» Supplied material:
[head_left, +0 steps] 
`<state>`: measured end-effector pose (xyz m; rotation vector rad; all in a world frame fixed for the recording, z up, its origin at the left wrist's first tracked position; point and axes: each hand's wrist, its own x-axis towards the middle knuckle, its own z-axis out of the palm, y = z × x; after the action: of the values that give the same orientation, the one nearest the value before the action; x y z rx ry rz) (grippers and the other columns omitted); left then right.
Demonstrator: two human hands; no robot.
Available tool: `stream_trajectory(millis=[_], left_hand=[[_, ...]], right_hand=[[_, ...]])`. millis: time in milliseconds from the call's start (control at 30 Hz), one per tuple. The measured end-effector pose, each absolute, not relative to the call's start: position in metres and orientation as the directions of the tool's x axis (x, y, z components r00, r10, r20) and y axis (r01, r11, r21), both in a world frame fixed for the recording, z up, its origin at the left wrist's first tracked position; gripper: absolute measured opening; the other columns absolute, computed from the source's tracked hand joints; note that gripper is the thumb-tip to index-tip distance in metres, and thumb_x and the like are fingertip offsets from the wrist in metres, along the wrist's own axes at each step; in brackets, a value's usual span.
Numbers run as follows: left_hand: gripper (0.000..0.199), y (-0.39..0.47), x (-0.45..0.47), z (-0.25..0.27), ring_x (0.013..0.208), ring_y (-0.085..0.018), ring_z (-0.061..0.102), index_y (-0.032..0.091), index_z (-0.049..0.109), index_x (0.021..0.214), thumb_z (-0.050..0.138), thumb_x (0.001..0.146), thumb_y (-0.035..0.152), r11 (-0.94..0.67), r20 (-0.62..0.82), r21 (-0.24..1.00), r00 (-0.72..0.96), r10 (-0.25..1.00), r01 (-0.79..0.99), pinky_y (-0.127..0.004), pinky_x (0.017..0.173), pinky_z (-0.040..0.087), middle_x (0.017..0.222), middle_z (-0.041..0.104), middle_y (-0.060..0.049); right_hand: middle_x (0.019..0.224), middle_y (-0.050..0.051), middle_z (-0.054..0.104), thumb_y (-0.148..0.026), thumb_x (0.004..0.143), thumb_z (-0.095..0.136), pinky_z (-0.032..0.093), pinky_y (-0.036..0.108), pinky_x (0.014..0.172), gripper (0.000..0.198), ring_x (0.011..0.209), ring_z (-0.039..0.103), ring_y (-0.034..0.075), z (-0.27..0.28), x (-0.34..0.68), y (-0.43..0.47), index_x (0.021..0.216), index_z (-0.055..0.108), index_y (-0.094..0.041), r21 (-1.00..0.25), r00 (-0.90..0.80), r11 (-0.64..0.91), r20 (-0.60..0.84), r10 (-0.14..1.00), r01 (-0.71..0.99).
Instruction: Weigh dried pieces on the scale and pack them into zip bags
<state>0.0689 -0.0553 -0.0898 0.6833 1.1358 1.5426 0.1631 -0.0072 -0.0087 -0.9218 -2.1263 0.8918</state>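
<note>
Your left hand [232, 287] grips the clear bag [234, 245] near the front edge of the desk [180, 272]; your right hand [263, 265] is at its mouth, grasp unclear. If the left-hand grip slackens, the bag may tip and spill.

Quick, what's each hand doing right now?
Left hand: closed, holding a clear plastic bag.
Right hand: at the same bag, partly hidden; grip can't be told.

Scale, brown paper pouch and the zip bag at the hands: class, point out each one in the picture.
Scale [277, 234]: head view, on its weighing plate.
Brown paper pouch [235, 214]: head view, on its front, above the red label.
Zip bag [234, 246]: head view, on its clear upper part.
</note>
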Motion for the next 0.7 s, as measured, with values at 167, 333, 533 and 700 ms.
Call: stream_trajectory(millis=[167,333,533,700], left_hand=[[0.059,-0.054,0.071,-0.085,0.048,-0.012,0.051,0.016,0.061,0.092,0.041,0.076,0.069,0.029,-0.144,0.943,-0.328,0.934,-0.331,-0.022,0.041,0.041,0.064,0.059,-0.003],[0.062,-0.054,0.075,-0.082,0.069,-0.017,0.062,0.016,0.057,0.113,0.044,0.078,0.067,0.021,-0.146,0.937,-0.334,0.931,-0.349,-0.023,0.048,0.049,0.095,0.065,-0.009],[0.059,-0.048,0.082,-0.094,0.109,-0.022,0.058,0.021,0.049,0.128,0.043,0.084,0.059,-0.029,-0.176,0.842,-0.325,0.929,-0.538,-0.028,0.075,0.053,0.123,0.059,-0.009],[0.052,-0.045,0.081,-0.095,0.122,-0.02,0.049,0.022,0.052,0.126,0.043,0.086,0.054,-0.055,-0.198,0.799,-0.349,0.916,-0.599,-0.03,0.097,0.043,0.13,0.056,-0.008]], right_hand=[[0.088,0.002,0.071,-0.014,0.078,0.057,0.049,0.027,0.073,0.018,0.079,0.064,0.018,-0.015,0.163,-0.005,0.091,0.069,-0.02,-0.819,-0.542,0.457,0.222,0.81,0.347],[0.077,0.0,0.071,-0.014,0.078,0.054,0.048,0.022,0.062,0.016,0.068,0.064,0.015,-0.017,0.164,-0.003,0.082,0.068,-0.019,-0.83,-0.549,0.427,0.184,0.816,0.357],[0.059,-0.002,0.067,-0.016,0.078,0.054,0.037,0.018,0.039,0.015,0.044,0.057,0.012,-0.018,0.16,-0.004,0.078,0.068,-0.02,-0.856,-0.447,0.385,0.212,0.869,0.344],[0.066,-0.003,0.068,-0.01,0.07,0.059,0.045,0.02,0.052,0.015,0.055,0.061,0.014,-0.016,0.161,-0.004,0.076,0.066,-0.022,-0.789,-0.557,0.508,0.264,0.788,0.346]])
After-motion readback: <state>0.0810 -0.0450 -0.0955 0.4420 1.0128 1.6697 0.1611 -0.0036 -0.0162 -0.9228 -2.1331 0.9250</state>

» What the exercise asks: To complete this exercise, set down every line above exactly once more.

» Solved exercise:
[head_left, +0 steps] 
`<state>`: measured end-effector pose (xyz m; rotation vector rad; all in a world frame fixed for the recording, z up, its origin at the left wrist's first tracked position; point and axes: each hand's wrist, its own x-axis towards the middle knuckle, its own z-axis out of the palm, y = z × x; after the action: of the values that give the same orientation, the one nearest the value before the action; x y z rx ry rz) (grippers and the other columns omitted); left then right.
Demonstrator: two human hands; no robot.
Available tool: `stream_trajectory(millis=[_], left_hand=[[_, ...]], right_hand=[[_, ...]])`. millis: time in milliseconds from the call's start (control at 30 Hz), one per tuple. The measured end-effector pose, each absolute, not relative to the call's start: position in metres and orientation as the directions of the tool's x axis (x, y, z components r00, r10, r20) and y axis (r01, r11, r21), both in a world frame fixed for the recording, z up, its origin at the left wrist's first tracked position; gripper: absolute measured opening; the other columns absolute, computed from the source's tracked hand joints; note that gripper is the thumb-tip to index-tip distance in metres, and thumb_x and the like are fingertip offsets from the wrist in metres, along the wrist's own axes at each step; in brackets, a value's usual span.
Numbers run as follows: left_hand: gripper (0.000..0.199), y (-0.39..0.47), x (-0.45..0.47), z (-0.25..0.27), ring_x (0.013..0.208), ring_y (-0.085..0.018), ring_z (-0.061..0.102), index_y (-0.032..0.091), index_z (-0.049..0.109), index_x (0.021..0.214), thumb_z (-0.050..0.138), thumb_x (0.001..0.146), thumb_y (-0.035..0.152), r11 (-0.94..0.67), r20 (-0.62..0.82), r21 (-0.24..1.00), r00 (-0.72..0.96), r10 (-0.25..1.00), r01 (-0.79..0.99), pinky_y (-0.127..0.004), pinky_x (0.017..0.173), pinky_z (-0.040..0.087), middle_x (0.017..0.222), middle_z (-0.041..0.104), middle_y (-0.060..0.049); right_hand: middle_x (0.019..0.224), middle_y (-0.050..0.051), middle_z (-0.054..0.104), thumb_y (-0.148..0.026), thumb_x (0.004..0.143), thumb_z (-0.095..0.136), pinky_z (-0.032..0.093), pinky_y (-0.036..0.108), pinky_x (0.014..0.172), gripper (0.000..0.198), ring_x (0.011..0.209), ring_z (-0.039..0.103), ring_y (-0.034..0.075), z (-0.27..0.28), x (-0.34..0.68), y (-0.43..0.47), index_x (0.021..0.216), index_z (-0.055..0.108), index_y (-0.094..0.041), r21 (-1.00..0.25), r00 (-0.90..0.80), r11 (-0.64..0.91), r20 (-0.60..0.84), r10 (-0.14..1.00), r01 (-0.71..0.99).
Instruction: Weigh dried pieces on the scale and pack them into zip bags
<state>0.0689 -0.0553 -0.0898 0.6833 1.1358 1.5426 0.1631 -0.0072 -0.0087 -0.9218 -2.1263 0.8918</state>
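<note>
Your left hand [232, 287] grips the clear bag [234, 245] near the front edge of the desk [180, 272]; your right hand [263, 265] is at its mouth, grasp unclear. If the left-hand grip slackens, the bag may tip and spill.

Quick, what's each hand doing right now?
Left hand: closed, holding a clear plastic bag.
Right hand: at the same bag, partly hidden; grip can't be told.

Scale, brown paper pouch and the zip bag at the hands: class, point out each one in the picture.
Scale [277, 234]: head view, on its weighing plate.
Brown paper pouch [235, 214]: head view, on its front, above the red label.
Zip bag [234, 246]: head view, on its clear upper part.
</note>
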Motion for the next 0.7 s, as measured, with values at 167, 333, 533 and 700 ms.
Call: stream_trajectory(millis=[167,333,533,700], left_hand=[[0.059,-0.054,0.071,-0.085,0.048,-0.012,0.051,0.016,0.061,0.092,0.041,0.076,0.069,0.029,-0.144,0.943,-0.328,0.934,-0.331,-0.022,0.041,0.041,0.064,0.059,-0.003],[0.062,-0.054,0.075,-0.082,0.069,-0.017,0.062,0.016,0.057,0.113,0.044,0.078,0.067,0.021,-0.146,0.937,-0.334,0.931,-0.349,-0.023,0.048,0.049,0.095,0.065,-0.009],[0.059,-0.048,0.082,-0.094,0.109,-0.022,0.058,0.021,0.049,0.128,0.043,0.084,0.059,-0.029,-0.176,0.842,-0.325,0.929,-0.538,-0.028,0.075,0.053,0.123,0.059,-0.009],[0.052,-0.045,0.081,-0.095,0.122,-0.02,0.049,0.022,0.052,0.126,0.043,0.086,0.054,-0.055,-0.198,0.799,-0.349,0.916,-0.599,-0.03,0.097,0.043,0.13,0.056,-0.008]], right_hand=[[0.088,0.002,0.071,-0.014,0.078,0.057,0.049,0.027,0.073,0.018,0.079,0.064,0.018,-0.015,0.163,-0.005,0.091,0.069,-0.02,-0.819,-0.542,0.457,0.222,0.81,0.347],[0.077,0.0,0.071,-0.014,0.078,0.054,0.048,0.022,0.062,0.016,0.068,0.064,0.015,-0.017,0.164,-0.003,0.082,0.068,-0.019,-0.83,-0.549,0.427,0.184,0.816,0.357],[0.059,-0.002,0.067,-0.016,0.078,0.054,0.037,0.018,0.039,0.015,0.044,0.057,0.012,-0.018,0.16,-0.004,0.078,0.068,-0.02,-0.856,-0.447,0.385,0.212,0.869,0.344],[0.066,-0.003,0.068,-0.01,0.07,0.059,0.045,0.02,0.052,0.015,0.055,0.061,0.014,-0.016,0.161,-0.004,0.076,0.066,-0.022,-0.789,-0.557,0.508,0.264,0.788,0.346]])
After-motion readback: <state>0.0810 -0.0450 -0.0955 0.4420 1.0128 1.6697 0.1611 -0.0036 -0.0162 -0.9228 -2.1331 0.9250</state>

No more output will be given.